The most common cause of primary hyperaldosteronism is Conn’s syndrome (80%), and treatment resistant hypertension with hypokalaemia in pregnancy should prompt investigation for this. There is physiological up-regulation of the rennin-angiotensin system during pregnancy, resulting in secondary hyperaldosteronism. The true incidence of Conn’s syndrome in pregnancy is unknown but low, and vague presentations make diagnosis and management a dilemma.
A 25 year old primigravida presented at 26 weeks with hypertension, proteinuiria and bilateral leg oedema. She had an emergency caesarean section for severe pre eclampsia. Persistent hypokalaemia lead to a subsequent diagnosis of Conn’s syndrome. She had normal adrenal imaging. She began pharmacological treatment with spironolactone. Currently she is 24/40 into her second pregnancy.
Spironolactone is contraindicated due to its teratogenic effects particularly virilisation of male fetuses. She has been commenced on low dose Aspirin and oral potassium supplements. Her renal function and Magnesium levels, along with blood pressure and urinalysis are being monitored regularly.

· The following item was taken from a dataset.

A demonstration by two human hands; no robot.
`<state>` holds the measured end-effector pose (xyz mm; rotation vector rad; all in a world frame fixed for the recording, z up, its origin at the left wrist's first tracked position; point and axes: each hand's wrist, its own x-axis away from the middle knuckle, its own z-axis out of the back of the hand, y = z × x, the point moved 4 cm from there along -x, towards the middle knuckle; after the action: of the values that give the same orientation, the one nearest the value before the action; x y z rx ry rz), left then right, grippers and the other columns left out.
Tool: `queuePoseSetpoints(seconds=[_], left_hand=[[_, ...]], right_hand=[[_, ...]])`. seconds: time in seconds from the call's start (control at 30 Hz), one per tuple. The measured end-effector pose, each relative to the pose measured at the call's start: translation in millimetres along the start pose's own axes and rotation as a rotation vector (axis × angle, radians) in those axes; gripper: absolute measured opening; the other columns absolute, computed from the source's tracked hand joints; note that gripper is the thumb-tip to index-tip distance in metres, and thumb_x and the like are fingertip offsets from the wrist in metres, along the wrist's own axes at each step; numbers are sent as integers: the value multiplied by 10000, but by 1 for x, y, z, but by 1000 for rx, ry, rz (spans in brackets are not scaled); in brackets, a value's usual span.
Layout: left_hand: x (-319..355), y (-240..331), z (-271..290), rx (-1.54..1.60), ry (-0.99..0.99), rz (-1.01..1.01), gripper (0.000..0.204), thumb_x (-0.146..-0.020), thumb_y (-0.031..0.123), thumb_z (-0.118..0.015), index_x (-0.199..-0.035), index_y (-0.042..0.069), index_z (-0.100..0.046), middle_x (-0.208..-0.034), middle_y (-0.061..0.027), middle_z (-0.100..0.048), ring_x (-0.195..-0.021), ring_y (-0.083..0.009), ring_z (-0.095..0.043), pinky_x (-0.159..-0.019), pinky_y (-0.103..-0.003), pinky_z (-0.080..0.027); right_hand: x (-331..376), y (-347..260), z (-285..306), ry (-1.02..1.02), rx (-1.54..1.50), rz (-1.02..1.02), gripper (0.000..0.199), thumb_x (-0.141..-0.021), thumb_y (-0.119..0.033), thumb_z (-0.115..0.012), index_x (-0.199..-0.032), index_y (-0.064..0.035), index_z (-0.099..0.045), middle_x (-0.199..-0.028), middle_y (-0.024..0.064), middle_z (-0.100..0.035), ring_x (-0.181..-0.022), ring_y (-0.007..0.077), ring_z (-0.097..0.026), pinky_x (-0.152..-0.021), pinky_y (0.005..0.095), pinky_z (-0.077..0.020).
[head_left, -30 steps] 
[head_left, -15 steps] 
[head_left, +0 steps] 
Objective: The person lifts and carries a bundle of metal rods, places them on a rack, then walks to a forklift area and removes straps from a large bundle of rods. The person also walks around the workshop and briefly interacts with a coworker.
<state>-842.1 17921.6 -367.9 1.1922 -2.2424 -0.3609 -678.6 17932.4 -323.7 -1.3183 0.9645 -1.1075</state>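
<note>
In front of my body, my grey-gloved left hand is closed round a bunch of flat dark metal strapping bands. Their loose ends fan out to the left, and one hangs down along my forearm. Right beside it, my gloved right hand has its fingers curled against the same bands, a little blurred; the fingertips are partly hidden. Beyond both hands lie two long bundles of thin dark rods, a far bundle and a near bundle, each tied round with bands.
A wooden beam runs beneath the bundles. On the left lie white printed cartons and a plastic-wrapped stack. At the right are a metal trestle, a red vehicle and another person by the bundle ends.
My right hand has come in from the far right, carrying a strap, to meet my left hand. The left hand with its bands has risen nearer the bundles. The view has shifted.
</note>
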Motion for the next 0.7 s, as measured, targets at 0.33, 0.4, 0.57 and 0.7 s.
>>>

Studies have shown unsatisfactory hypotensive effects with methyldopa, hydralazine, labetolol, diazoxide and nifedipine. There is limited research available for eplenerone which is structurally similar to spironolactone but weaker and so does not have virilising effects, this is however unlicensed. Although the presentation of pathology can be non specific and “normal” in early pregnancy, treatment resistant hypertension requires assessment for primary hyperaldosteronism. Management has considerable difficulties due to the teratogenicity/lack of evidence on first line pharmacological treatments. So far there is supportive evidence that amiloride is safe and effective and could be used in these cases.